Exactly as written, return every line of the data below apart from the pictures.

----------

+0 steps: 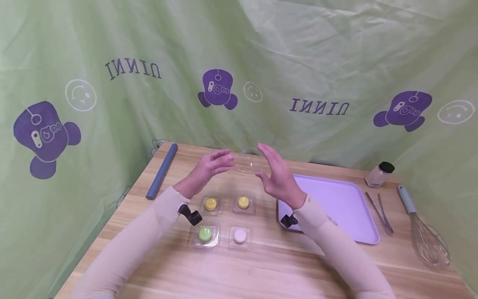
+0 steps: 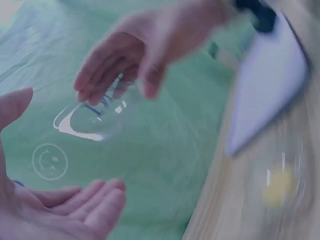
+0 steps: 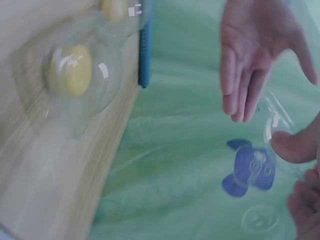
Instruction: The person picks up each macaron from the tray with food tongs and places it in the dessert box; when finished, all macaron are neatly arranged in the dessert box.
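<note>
Over the table's back part, my right hand [image 1: 279, 176] holds a clear plastic box [image 1: 251, 162], its thumb against the near side in the right wrist view. My left hand [image 1: 206, 171] is raised facing it, fingers extended and holding nothing; a gap parts it from the clear plastic box [image 2: 82, 122] in the left wrist view. Below the hands, small clear boxes on the table each contain a macaron: a yellow macaron [image 1: 210, 204], another yellow macaron [image 1: 244, 202], a green macaron [image 1: 205, 234] and a pale pink macaron [image 1: 240, 236]. The held box's outline is faint.
A lilac tray [image 1: 336, 203] lies right of the macarons, partly under the right forearm. Beyond it are a black-lidded jar [image 1: 379, 174], tongs [image 1: 380, 212] and a whisk [image 1: 425, 232]. A blue rod [image 1: 162, 171] lies at the left edge; a green curtain [image 1: 261, 50] hangs behind.
</note>
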The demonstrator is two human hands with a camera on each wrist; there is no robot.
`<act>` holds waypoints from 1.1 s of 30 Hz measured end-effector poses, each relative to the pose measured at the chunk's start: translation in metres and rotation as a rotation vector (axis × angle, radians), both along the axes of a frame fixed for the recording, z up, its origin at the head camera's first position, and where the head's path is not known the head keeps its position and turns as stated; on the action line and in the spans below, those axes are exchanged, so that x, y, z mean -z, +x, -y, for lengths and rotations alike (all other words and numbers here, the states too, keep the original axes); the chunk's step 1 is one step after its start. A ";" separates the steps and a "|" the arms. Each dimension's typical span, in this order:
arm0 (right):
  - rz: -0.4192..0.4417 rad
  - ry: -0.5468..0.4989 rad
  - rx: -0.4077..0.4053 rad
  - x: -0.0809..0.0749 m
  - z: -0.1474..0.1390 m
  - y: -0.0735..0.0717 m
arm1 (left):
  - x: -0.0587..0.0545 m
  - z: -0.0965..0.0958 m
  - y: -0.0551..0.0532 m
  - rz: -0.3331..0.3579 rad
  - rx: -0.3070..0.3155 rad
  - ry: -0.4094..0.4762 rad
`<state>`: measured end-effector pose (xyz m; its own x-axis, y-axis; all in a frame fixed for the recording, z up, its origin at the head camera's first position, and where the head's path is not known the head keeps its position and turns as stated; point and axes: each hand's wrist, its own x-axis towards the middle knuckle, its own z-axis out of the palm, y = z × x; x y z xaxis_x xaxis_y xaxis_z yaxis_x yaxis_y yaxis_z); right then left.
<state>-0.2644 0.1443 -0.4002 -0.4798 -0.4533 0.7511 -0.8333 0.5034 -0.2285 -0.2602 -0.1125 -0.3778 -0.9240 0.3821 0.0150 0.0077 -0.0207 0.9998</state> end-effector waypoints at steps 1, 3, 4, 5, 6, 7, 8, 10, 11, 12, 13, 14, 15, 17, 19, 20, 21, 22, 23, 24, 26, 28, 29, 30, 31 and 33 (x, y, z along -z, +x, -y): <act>-0.075 0.017 -0.007 -0.001 0.001 0.002 | -0.002 0.002 0.003 0.038 0.028 0.050; -0.223 0.054 -0.017 -0.002 0.004 0.006 | -0.004 0.007 0.007 0.113 0.082 0.113; -0.298 0.075 -0.018 -0.003 0.005 0.008 | -0.006 0.008 0.008 0.153 0.105 0.134; -0.375 0.094 -0.023 -0.004 0.005 0.009 | -0.006 0.010 0.009 0.189 0.131 0.149; -0.447 0.113 -0.028 -0.004 0.006 0.010 | -0.007 0.011 0.011 0.219 0.157 0.158; -0.512 0.134 -0.032 -0.005 0.007 0.011 | -0.008 0.011 0.012 0.242 0.180 0.160; -0.570 0.153 -0.035 -0.005 0.008 0.012 | -0.008 0.012 0.013 0.261 0.201 0.155; -0.665 0.193 -0.043 -0.005 0.009 0.014 | -0.008 0.011 0.016 0.297 0.248 0.149; -0.700 0.208 -0.051 -0.005 0.009 0.015 | -0.008 0.010 0.017 0.307 0.269 0.143; -0.725 0.226 -0.055 -0.005 0.010 0.016 | -0.007 0.010 0.019 0.312 0.288 0.138; -0.746 0.243 -0.058 -0.004 0.010 0.016 | -0.007 0.009 0.020 0.317 0.305 0.136; -0.766 0.256 -0.059 -0.003 0.010 0.017 | -0.007 0.008 0.021 0.320 0.319 0.136; -0.784 0.268 -0.062 -0.002 0.010 0.017 | -0.007 0.008 0.022 0.321 0.330 0.137; -0.808 0.281 -0.068 -0.001 0.010 0.018 | -0.008 0.007 0.025 0.314 0.342 0.137; -0.818 0.286 -0.071 0.000 0.010 0.019 | -0.007 0.007 0.026 0.302 0.354 0.132; -0.822 0.285 -0.074 0.001 0.010 0.019 | -0.007 0.007 0.026 0.293 0.363 0.125; -0.822 0.283 -0.076 0.001 0.010 0.019 | -0.007 0.008 0.026 0.287 0.370 0.119; -0.821 0.279 -0.079 0.001 0.010 0.019 | -0.007 0.008 0.026 0.282 0.380 0.113; -0.820 0.276 -0.081 0.001 0.011 0.019 | -0.006 0.009 0.026 0.276 0.391 0.108; -0.819 0.274 -0.083 0.001 0.011 0.019 | -0.006 0.009 0.026 0.272 0.401 0.103; -0.819 0.273 -0.085 0.001 0.012 0.019 | -0.005 0.011 0.026 0.266 0.416 0.093; -0.818 0.274 -0.086 0.000 0.013 0.020 | -0.004 0.012 0.026 0.266 0.421 0.089; -0.816 0.278 -0.086 0.000 0.013 0.020 | -0.003 0.013 0.026 0.264 0.419 0.086; -0.810 0.282 -0.087 0.000 0.013 0.020 | -0.003 0.013 0.026 0.262 0.415 0.083; -0.802 0.284 -0.089 -0.001 0.014 0.021 | -0.002 0.013 0.026 0.258 0.413 0.081; -0.783 0.289 -0.092 -0.002 0.014 0.022 | -0.001 0.014 0.026 0.252 0.403 0.084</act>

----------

◆ **Answer box**
+0 steps: 
+0 steps: 
+0 steps: 
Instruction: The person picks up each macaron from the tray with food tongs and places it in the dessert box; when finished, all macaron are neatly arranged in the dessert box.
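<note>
Over the table's back part, my right hand [image 1: 279, 176] holds a clear plastic box [image 1: 251, 162], its thumb against the near side in the right wrist view. My left hand [image 1: 206, 171] is raised facing it, fingers extended and holding nothing; a gap parts it from the clear plastic box [image 2: 82, 122] in the left wrist view. Below the hands, small clear boxes on the table each contain a macaron: a yellow macaron [image 1: 210, 204], another yellow macaron [image 1: 244, 202], a green macaron [image 1: 205, 234] and a pale pink macaron [image 1: 240, 236]. The held box's outline is faint.
A lilac tray [image 1: 336, 203] lies right of the macarons, partly under the right forearm. Beyond it are a black-lidded jar [image 1: 379, 174], tongs [image 1: 380, 212] and a whisk [image 1: 425, 232]. A blue rod [image 1: 162, 171] lies at the left edge; a green curtain [image 1: 261, 50] hangs behind.
</note>
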The demonstrator is two human hands with a camera on each wrist; there is no robot.
`<act>` holds waypoints from 1.1 s of 30 Hz measured end-effector poses, each relative to the pose measured at the chunk's start: translation in metres and rotation as a rotation vector (axis × angle, radians), both along the axes of a frame fixed for the recording, z up, its origin at the head camera's first position, and where the head's path is not known the head keeps its position and turns as stated; on the action line and in the spans below, those axes are exchanged, so that x, y, z mean -z, +x, -y, for lengths and rotations alike (all other words and numbers here, the states too, keep the original axes); the chunk's step 1 is one step after its start. A ";" separates the steps and a "|" the arms. Each dimension's typical span, in this order:
arm0 (right):
  - rz: -0.4192..0.4417 rad
  - ry: -0.5468..0.4989 rad
  - rx: -0.4077..0.4053 rad
  - x: -0.0809..0.0749 m
  - z: -0.1474..0.1390 m
  - y: -0.0735..0.0717 m
arm1 (left):
  - x: -0.0587..0.0545 m
  - z: -0.0965..0.0958 m
  - y: -0.0551..0.0532 m
  - rz: -0.3331..0.3579 rad
  - rx: -0.3070..0.3155 rad
  - ry: -0.4094..0.4762 rad
`<state>`: measured end-effector pose (xyz m; its own x-axis, y-axis; all in a frame fixed for the recording, z up, its origin at the head camera's first position, and where the head's path is not known the head keeps its position and turns as stated; point and axes: each hand's wrist, its own x-axis towards the middle knuckle, its own z-axis out of the palm, y = z × x; x y z xaxis_x xaxis_y xaxis_z yaxis_x yaxis_y yaxis_z); right then left.
<state>-0.2644 0.1443 -0.4002 -0.4798 -0.4533 0.7511 -0.8333 0.5034 -0.2285 -0.2602 -0.1125 -0.3778 -0.9240 0.3821 0.0150 0.0077 -0.0207 0.9998</state> end-effector waypoints at steps 1, 3, 4, 5, 6, 7, 8, 10, 11, 12, 13, 14, 15, 17, 19, 20, 21, 22, 23, 24, 26, 28, 29, 30, 31 and 33 (x, y, z along -z, +x, -y): <act>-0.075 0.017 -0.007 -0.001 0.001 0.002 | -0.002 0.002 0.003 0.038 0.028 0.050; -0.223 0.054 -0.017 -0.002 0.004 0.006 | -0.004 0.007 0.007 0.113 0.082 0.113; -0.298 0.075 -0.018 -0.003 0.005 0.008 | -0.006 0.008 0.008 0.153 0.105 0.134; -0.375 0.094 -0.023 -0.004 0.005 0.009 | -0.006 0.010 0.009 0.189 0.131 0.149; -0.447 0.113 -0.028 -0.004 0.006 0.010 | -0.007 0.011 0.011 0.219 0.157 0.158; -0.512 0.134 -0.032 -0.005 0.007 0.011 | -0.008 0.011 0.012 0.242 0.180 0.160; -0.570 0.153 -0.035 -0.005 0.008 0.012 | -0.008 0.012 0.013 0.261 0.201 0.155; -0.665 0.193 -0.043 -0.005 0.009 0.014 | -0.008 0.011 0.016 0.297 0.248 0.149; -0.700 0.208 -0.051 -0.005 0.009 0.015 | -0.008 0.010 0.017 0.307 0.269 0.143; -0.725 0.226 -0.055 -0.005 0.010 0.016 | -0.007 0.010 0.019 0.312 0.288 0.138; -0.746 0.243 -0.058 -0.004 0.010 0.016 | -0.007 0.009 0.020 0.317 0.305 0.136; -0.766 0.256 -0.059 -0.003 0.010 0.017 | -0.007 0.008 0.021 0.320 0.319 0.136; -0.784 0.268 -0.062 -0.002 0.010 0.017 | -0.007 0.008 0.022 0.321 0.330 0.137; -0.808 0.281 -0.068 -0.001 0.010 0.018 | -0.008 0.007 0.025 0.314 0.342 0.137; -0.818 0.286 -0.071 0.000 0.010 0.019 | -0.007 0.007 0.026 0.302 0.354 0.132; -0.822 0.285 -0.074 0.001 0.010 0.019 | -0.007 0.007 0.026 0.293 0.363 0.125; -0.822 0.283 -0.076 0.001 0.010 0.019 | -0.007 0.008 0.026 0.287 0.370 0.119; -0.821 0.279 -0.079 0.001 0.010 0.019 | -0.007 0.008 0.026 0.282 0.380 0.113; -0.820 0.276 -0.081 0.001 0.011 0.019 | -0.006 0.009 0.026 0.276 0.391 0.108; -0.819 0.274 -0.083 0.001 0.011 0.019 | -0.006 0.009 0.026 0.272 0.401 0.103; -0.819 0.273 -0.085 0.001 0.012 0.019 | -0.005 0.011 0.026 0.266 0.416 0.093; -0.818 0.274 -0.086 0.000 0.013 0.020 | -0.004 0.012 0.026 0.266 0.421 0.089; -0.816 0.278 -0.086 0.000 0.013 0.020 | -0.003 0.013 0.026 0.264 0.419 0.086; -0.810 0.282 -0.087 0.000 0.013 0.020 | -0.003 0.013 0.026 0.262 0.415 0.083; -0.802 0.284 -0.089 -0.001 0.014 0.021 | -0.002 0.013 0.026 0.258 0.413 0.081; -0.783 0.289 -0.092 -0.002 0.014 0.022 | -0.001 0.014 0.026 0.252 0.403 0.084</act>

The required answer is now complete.